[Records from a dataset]
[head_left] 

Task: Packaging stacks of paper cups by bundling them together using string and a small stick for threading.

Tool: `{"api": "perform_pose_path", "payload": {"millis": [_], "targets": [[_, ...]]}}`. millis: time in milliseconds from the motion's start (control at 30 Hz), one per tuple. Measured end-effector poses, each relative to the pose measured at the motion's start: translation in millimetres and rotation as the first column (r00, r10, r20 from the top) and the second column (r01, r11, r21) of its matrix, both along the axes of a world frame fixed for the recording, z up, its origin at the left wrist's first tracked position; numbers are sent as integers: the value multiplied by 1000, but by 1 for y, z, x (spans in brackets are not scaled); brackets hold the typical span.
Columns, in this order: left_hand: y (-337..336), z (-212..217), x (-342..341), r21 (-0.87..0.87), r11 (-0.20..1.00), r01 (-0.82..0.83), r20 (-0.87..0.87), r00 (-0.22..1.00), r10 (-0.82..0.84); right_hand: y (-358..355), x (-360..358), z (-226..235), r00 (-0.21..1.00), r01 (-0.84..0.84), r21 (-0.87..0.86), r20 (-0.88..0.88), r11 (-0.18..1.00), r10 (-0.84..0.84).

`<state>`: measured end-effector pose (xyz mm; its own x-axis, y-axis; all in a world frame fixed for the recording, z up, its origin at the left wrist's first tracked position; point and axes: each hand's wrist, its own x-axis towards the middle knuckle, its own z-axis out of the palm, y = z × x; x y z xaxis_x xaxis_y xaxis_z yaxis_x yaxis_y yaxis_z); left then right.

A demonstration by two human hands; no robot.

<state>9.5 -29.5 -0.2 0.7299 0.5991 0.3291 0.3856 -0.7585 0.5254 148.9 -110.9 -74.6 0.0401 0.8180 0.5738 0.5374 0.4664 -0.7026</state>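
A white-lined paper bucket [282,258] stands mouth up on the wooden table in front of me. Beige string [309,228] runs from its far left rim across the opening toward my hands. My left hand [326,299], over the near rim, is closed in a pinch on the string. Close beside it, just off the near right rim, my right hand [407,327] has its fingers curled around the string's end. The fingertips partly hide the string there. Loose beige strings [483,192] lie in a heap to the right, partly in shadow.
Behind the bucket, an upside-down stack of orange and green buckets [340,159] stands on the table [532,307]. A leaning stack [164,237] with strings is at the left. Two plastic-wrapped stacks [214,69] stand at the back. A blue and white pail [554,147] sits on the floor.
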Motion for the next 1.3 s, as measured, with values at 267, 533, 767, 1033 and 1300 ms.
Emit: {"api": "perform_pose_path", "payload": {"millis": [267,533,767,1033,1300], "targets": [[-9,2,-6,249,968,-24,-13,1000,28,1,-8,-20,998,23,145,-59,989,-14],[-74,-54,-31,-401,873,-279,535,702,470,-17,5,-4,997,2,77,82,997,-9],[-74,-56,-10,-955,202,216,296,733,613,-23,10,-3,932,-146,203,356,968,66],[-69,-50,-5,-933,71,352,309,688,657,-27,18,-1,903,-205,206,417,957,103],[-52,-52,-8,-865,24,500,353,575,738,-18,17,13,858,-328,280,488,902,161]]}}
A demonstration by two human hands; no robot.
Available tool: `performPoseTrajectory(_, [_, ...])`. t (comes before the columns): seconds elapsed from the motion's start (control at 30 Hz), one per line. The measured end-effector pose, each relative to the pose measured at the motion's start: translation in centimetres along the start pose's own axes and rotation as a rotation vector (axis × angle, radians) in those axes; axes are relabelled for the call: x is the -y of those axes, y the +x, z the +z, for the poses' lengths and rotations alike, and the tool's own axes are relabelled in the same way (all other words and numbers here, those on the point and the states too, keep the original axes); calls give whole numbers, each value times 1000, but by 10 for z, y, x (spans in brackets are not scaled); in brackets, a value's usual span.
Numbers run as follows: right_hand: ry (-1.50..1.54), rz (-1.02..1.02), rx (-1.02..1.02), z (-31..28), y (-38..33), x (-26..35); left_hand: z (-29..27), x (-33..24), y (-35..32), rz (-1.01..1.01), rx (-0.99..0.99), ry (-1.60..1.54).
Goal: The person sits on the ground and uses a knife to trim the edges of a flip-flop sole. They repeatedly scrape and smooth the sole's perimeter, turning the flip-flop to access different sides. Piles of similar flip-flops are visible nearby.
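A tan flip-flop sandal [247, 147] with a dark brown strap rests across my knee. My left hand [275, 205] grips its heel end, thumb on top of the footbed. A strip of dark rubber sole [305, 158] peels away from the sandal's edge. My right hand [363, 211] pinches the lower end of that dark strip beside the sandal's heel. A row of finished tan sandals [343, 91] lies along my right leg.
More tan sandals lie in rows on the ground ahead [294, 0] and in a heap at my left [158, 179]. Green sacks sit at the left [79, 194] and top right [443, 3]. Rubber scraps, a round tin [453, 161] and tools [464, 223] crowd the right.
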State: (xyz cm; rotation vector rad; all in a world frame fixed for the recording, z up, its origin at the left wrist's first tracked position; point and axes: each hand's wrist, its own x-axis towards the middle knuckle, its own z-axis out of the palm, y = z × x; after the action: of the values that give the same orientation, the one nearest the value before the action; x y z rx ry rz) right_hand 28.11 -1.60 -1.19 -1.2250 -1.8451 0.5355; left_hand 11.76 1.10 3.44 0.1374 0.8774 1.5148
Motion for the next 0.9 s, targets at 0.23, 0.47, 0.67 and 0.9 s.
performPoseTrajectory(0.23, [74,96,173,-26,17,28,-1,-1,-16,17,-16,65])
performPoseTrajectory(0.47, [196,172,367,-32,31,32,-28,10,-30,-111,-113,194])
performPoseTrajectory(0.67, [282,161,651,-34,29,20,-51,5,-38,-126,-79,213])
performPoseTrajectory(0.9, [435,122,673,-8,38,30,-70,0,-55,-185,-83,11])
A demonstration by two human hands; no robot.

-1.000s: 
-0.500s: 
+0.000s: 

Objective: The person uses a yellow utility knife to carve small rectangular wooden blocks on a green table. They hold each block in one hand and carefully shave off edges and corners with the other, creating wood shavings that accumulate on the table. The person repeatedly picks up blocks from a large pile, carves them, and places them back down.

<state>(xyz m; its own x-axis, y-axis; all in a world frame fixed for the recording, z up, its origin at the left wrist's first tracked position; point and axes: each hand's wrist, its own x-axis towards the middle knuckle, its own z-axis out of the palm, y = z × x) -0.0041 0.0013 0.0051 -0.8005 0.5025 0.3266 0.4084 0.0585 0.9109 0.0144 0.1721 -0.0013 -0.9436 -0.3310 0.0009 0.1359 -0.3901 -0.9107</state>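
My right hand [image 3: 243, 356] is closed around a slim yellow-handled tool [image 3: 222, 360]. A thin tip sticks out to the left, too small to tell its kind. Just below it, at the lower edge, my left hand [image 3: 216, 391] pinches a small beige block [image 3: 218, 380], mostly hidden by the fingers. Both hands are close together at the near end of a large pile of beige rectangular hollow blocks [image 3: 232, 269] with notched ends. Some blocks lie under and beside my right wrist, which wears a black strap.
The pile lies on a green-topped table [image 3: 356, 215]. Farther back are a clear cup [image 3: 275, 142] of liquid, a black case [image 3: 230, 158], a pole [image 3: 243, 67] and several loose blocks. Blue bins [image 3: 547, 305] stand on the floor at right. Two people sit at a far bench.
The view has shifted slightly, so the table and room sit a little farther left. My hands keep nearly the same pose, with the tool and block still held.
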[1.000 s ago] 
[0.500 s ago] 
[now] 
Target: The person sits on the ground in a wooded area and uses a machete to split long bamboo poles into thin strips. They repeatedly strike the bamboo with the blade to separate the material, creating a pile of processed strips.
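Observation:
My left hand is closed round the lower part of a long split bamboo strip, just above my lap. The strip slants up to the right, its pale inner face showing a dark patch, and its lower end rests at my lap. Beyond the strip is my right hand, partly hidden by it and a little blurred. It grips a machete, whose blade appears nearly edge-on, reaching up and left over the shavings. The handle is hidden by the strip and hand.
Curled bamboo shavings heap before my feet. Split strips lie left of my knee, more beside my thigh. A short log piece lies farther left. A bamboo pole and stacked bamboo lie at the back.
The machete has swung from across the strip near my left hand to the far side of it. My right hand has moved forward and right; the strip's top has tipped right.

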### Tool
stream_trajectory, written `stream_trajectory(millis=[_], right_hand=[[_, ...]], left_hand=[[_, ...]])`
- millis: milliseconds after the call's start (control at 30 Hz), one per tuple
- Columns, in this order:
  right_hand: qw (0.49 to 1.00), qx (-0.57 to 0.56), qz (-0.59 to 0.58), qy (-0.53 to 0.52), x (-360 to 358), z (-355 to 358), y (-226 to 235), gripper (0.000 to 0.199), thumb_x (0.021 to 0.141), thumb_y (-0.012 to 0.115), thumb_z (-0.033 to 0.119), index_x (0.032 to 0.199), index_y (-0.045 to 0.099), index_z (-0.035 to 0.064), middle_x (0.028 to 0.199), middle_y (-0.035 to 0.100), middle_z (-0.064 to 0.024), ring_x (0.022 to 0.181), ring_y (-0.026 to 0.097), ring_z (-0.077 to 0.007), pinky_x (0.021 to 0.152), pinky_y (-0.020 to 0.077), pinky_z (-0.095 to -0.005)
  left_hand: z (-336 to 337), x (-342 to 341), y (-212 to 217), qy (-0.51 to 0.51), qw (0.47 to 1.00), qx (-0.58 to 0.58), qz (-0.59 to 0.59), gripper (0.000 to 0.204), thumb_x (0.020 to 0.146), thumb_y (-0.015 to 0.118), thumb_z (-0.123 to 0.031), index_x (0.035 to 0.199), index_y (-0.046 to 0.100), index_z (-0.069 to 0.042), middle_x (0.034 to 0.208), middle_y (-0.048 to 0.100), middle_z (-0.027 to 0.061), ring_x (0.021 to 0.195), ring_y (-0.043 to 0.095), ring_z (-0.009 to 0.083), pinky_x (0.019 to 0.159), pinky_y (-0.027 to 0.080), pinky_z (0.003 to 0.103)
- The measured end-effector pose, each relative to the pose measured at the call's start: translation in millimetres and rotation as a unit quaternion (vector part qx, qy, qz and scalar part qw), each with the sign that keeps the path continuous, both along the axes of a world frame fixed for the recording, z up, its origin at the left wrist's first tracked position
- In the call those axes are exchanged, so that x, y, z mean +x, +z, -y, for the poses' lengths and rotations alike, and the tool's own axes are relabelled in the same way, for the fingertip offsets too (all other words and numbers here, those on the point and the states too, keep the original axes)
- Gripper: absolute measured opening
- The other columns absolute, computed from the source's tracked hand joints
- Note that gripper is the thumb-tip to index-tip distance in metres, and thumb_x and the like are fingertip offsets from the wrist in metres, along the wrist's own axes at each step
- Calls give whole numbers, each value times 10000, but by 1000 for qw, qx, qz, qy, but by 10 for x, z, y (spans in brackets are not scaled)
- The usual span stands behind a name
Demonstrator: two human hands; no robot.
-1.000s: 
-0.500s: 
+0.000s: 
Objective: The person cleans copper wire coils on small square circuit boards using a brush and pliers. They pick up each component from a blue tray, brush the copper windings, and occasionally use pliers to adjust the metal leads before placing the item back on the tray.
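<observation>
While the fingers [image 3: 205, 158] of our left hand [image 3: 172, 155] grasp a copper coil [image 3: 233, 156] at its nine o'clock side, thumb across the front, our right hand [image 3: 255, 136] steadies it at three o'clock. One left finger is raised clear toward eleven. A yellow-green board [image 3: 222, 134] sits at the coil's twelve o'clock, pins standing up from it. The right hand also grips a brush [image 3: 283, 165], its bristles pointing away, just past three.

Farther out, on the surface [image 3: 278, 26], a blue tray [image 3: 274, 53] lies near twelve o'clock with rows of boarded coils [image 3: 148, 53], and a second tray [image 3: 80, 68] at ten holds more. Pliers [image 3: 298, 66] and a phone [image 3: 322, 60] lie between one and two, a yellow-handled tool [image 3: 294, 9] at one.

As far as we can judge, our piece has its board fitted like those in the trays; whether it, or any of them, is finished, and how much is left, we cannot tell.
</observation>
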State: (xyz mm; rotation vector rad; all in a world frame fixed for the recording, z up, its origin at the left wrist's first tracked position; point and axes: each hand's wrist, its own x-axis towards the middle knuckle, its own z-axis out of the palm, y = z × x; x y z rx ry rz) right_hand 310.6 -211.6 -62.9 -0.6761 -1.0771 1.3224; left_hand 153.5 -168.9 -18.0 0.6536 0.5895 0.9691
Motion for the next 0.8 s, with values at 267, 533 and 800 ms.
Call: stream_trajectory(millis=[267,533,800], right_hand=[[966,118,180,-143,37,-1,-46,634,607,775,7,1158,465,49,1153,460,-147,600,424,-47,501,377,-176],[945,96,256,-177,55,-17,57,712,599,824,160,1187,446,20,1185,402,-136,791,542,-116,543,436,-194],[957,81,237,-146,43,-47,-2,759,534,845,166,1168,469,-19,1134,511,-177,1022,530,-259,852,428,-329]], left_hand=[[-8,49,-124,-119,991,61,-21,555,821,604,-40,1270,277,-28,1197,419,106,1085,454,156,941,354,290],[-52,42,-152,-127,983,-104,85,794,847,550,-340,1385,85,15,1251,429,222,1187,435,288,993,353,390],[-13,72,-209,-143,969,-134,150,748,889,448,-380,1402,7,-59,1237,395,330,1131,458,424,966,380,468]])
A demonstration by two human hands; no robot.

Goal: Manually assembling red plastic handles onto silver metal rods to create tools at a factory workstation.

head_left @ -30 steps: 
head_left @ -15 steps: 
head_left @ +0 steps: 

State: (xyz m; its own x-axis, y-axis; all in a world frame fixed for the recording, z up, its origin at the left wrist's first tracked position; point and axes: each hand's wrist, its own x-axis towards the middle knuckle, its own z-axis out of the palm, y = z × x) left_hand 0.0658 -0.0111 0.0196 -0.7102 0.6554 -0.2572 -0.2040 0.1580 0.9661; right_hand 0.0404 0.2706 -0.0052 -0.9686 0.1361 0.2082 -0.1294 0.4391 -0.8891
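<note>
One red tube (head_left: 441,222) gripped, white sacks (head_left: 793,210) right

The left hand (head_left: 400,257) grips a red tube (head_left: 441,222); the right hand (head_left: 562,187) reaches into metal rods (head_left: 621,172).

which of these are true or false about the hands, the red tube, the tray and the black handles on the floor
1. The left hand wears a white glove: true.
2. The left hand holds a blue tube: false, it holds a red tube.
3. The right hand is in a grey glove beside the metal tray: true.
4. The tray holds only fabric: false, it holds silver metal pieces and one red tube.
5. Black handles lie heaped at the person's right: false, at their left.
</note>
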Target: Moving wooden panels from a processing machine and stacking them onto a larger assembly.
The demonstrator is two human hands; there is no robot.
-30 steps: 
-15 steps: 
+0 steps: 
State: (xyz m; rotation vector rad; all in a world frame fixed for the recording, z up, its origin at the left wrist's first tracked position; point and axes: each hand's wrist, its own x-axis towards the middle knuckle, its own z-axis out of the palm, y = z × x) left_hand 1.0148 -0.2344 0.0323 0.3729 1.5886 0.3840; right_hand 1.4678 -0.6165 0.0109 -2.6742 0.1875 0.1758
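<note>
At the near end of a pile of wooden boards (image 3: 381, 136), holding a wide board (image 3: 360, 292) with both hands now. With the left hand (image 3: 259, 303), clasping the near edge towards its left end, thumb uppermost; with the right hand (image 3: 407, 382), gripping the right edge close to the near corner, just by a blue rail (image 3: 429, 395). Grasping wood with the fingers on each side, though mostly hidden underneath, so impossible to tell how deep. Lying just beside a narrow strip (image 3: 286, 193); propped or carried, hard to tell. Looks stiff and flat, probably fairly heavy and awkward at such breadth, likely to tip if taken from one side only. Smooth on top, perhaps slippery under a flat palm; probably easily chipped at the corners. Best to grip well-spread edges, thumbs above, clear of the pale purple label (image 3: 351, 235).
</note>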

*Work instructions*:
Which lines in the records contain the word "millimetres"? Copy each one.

*Response to the task*:
Tool: `{"api": "perform_pose_path", "payload": {"millis": [_], "targets": [[_, ...]]}}`. millis: time in milliseconds from the motion's start (control at 30 Hz), one per tuple. Measured end-effector poses, each relative to the pose measured at the motion's start: translation in millimetres and rotation as the first column (r00, r10, r20 from the top) and the second column (r01, r11, r21) of its matrix, both along the axes of a world frame fixed for the recording, z up, its origin at the left wrist's first tracked position; numbers are sent as integers: the value multiplied by 1000, but by 1 for y, z, x (spans in brackets are not scaled); brackets hold the typical span.
- The measured end-effector pose, each relative to the pose measured at the call's start: translation in millimetres and rotation as a unit quaternion (vector part qx, qy, qz and scalar part qw), each with the sign that keeps the path continuous, both along the axes of a world frame fixed for the recording, z up, its origin at the left wrist's first tracked position

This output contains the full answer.